Bugün Uluslararası Engelliler Günü. 1992 yılında Birleşmiş Milletlerin kararıyla 3 Aralık, engellilerin yaşadığı zorluklara dair farkındalık yaratmak üzere Engelliler Günü ilan edildi. Peki bu zorlukların farkında olan var mı? Tam da bugün billboardlar engellilere dair sloganlarla doldurulmuşken spastik engelli Oya Selin Gül ve annesi Hatice Sevil Bayral ile yollara düştük. Binalar, yollar, köprüler, sokaklar hep engellerle dolu. Oya’nın annesinin hem yetkililere hem de engelli vatandaşlara çağrısı var: “Asıl engelleri koyanlar farkında olmalı ve biz aileler birleşerek çoğalmalı, haklarımızı sonuna kadar almalıyız.” Buluştuğumuz diğer engelli aileleri de “Ne çocuklarımız engelli, ne de bize engeller” diyor.

DUVARLARI YIKMAK
Spastik engelli Oya Selin Gül, annesi Hatice Sevil Bayral ile yaşıyor. 31 yaşındaki Oya, yürüyemediği için tekerlekli sandalye ile dolaşıyor ve tüm ihtiyaçlarını annesinin yardımıyla giderebiliyor. Bakırköy’de bahçe katı bir evde yaşıyorlar. Hayatlarını kolaylaştırabilmek için de salondan bahçeye açılan bir kapı, buradan da sokağa çıkan bir rampa yaptırmışlar. Kısacası duvarları yıkmak onlar için mecaz değil.

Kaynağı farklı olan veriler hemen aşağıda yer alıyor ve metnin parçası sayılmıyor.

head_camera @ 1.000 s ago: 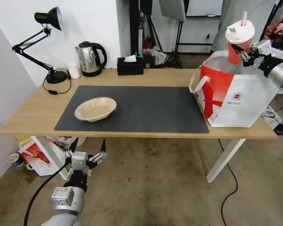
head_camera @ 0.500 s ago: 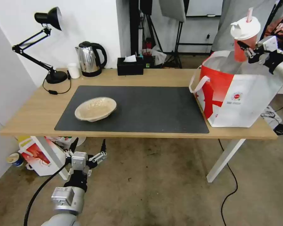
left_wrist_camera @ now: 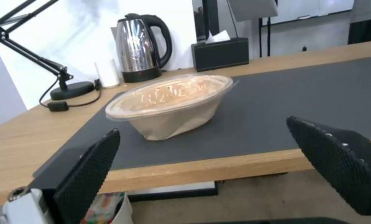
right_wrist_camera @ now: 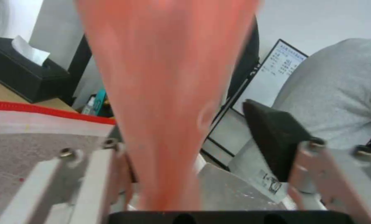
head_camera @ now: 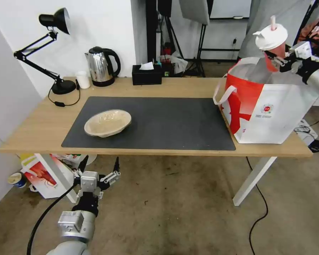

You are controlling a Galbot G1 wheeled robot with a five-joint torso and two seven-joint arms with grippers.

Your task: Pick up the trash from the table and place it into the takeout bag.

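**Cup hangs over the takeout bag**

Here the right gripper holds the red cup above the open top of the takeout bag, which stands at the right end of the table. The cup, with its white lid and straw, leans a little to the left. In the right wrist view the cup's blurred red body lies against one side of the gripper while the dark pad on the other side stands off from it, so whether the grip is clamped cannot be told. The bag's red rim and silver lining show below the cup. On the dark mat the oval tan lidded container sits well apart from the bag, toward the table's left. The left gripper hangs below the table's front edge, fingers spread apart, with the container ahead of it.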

‘ENGEL’LERLE DOLU BİNALAR VE SOKAKLAR
Oya ve annesi ile ufak bir gezintiye çıkmak için Türkiye Kas Hastalıkları Derneğinin (KASDER) göndereceği asansörlü aracı bekliyoruz. Araç geliyor, annesi Oya’yı hazırlıyor. Tekerlekli sandalyeyi salondan dışarı açılan kapıdan çıkarıyor, Oya’yı kucaklayarak sandalyeye oturtuyor ve rampadan çıkarak sokağa ulaşıyoruz. Oya’yı aracın arkasındaki asansör yardımıyla araca bindiriyor ve yolculuğa başlıyoruz. İlk durağımız Bakırköy Halk Eğitim Merkezi. Merkezin üst katında hastalara rehabilitasyon hizmeti veriliyor fakat Oya’nın, girişinde rampa bulunan bu binanın üst katlarına çıkabilmesi imkansız, çünkü içeride sadece merdiven var. Buradaki ziyaretimiz haliyle kısa sürüyor ve bir sonraki durağımız olan postaneye giden yol üzerindeki kırık kaldırım taşlarının, rögar kapaklarının ve ne işe yaradığını anlamadığımız su kanalına benzer derin oyukların üzerinden ustalıkla geçiriyor tekerlekli sandalyeyi Oya’nın annesi. Postaneye vardığımızda ise küçük de olsa bir mutluluk yaşıyoruz. Sebebi de postanenin girişine bir rampa ve engelli girişi yapılmış olduğunu görmemiz. KASDER’e gitmek üzere buradan da ayrılıyoruz. Yolumuzun üzerindeki bir üst geçitte bulunan “25 engelli merkezimizle hizmetinizdeyiz” yazısını görünce Hatice Hanım, Ataköy Marina yolunda karşıdan karşıya geçmek istediklerinde asansörün çalışmadığını hatırlatarak “Biz de böyle ağlanacak halimize gülmeye çalışıyoruz” diyor.

OKUMAK DA KOLAY DEĞİL
KASDER’de Hatice Bayral anlatmaya devam ediyor: “14 yaşına kadar tedavisi sürdüğü için Oya okula geç başladı. O zamanki ismiyle 70’inci Yıl Fizik Tedavi Hastanesinde bir okul bulmuştuk ama müdür, 14 yaşında olduğu için Oya’yı almak istemedi. Bakanlıklardan yazı alıp ancak kaydını yaptırabildik. Bu yazıları da her sene almak zorundaydık. Yaşı geçtiği için okuldan çıkartmak istediler, tanıdık vasıtaları ile engel olduk. 8 yıllık eğitim bittikten sonra devam ettirecek bir yerimiz olmadığı için de derneklere yöneldik. Şu anda KASDER bize yardımcı oluyor”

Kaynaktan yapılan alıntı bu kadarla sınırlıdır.